Thanks for writing this.
So I just noticed this paragraph appended to the end of HBR PDF’s from EBSCO (I mentioned this to someone, who directed me to your blog):
Harvard Business Review and Harvard Business Publishing Newsletter content on EBSCOhost is licensed for
the private individual use of authorized EBSCOhost users. It is not intended for use as assigned course material
in academic institutions nor as corporate learning or training materials in businesses. Academic licensees may
not use this content in electronic reserves, electronic course packs, persistent linking from syllabi or by any
other means of incorporating the content into course resources. Business licensees may not host this content on
learning management systems or use persistent linking or other means to incorporate the content into learning
management systems. Harvard Business Publishing will be pleased to grant permission to make this content
available through such means. For rates and permission, contact email@example.com.
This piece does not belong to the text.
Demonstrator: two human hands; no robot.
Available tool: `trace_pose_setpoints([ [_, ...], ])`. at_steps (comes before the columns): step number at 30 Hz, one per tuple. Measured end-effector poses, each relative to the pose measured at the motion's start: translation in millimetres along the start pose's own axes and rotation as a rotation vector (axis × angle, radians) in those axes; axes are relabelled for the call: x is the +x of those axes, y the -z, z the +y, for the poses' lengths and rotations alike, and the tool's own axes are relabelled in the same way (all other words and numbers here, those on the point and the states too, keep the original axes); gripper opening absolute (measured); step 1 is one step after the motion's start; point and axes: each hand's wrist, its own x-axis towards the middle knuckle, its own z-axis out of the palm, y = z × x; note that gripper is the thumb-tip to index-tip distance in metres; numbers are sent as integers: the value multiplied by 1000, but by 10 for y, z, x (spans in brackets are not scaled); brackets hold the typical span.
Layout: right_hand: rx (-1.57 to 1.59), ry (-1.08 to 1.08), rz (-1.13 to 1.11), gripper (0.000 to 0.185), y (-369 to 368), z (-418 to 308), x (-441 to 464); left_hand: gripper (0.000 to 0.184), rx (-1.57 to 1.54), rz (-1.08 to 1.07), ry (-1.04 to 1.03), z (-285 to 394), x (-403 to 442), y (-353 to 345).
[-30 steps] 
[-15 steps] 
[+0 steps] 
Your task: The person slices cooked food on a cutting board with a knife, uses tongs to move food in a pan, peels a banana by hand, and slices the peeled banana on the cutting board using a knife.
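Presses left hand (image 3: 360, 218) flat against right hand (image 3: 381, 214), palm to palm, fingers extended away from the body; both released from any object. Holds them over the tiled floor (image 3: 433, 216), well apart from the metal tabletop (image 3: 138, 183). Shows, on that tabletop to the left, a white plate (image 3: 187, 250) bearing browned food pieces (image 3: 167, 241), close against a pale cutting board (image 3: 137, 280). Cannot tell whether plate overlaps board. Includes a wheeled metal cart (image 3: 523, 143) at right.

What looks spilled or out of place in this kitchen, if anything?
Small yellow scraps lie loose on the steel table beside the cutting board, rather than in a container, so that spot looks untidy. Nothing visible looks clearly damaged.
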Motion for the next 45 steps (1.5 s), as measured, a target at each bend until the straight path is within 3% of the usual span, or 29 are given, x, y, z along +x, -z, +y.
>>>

That’s right, they say you aren’t allowed to put URLs to HBR articles you license from EBSCO in your syllabi. What?
What they really want to say, of course, is that you aren’t allowed to use EBSCO platform provided articles for any readings assigned or recommended as part of a course. I wonder why they don’t try just saying that, rather than just trying to limit ‘methods’, like, um, hyperlinks to articles.
[…] exemplify the open access focus of the blog. In her most recent post, last week, Meredith criticizes EBSCO for requiring libraries to pay twice for Harvard Business Reviews material–once for regular […]
I remember clearly back when you first blogged about HBR. I printed out the warning statement at the end of an HBR article from EBSCO and had a meeting with our Copyright Adviser – a fairly new but increasingly important position at the University, within our Library (he’s now the Interim Dean of the Library). We then met with a department chair in the b-school to confirm and declare with the weight of our profession behind us, that the way the statement was written, we believed the best (and allowable) practice going forward was to provide students with citations and have them look up the articles themselves – and enjoy the teachable moment. This was important because the chair was writing a proposal for an new executive ed program with the government and needed to know how to budget for materials since the b-school had to provide them. The Adviser/Lawyer said that we were definitely within our license agreement. Unfortunately, no matter how many times I confirmed our position to faculty over the years, or trotted out the law degree/PhD having professional that claimed it so, their own (top-secret and personal) sales contacts at HBR told them they could absolutely not do that, students had to buy coursepacks and could not use anything they found in the library subscription for coursework (apparently random happenstance is a new research strategy I was previously unaware of). So every time they tweaked their language, every time a new faculty member came to ask, I tried again and again to persuade them. Never worked, I’m just a librarian, what could I possibly know about it. I have dropped countless f-bombs on my colleagues about this, they all knew to duck and cover when someone mentioned HBR within earshot (and sometimes even EBSCO). So now I work in a public library, where nobody gives a fig about HBR. Glad to have the monkey off my back, yet also happy to see this finally getting the attention it deserved way back when when you told us so.